Missing you.

You’re probably already asleep tonight.  Since your house has no electricity and the sun sets early in Ghana, you go to bed early.  I am at the hotel now, waiting to leave tomorrow.  When I went out earlier I stuck my feet in the pool, all I could think about was how you BEGGED me to take you to Accra to go swimming.  I would have, but the decree that says you are mine never came.  Without it, it just isn’t a good idea to take you away from your mom, especially for days at a time.  I’m not your mom yet, not even officially your guardian.  I looked at the pool tonight though and could picture you both swimming there.

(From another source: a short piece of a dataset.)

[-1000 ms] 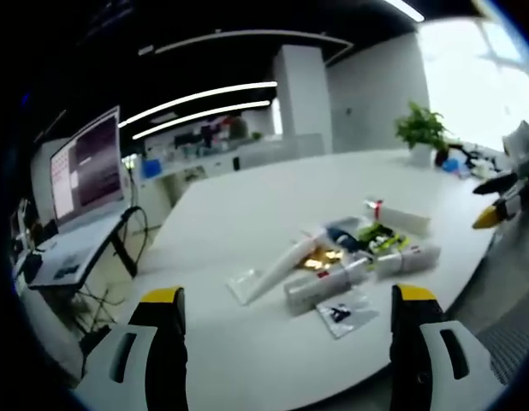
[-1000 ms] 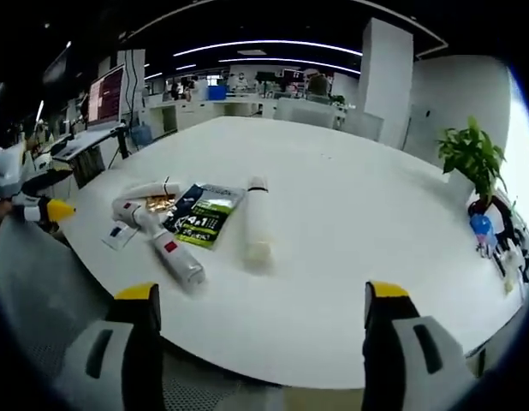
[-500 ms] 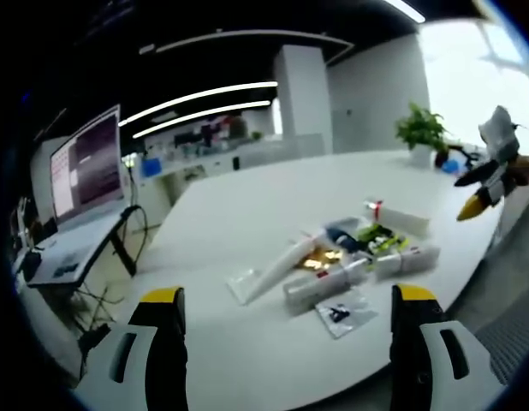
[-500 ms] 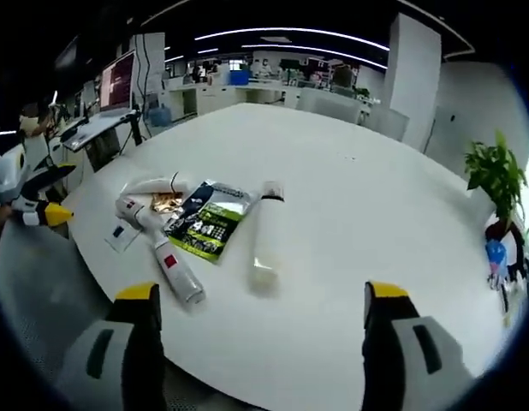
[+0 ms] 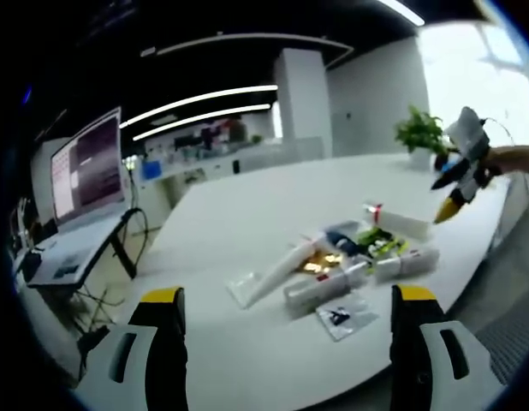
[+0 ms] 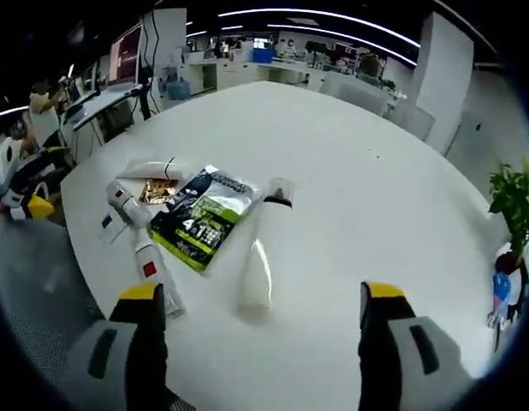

I can’t believe we were just together and I miss you this much already.  My tree climbing giggler and my serious guy.  I kept telling you how soon it would be that daddy would come to file the I600 and then I would come back to bring you home.  I’m praying for the strength to do it.  This trip took its toll.  I love your people, I love your country, but life is so hard here.  I came expecting to accomplish so much, and all I did was witness  a lot of foolishness from Americans and the very difficult situation which you currently live in.  I have doubts that coming was a good idea at all.  I pictured us bonding, a little time away.  It didn’t work that way at all.  I think I might have left you more confused than before I came.
If I could somehow make a trade that would allow me to just blink and have all this be over, I would pretty much give up whatever it takes to get you here.  A year of my life, our brand new car, whatever.  I would give it all away to get you to us just a little sooner.  I miss you so much, it hurts.                                          

–FullPlateMom,
who is going home to a full, but incomplete, home.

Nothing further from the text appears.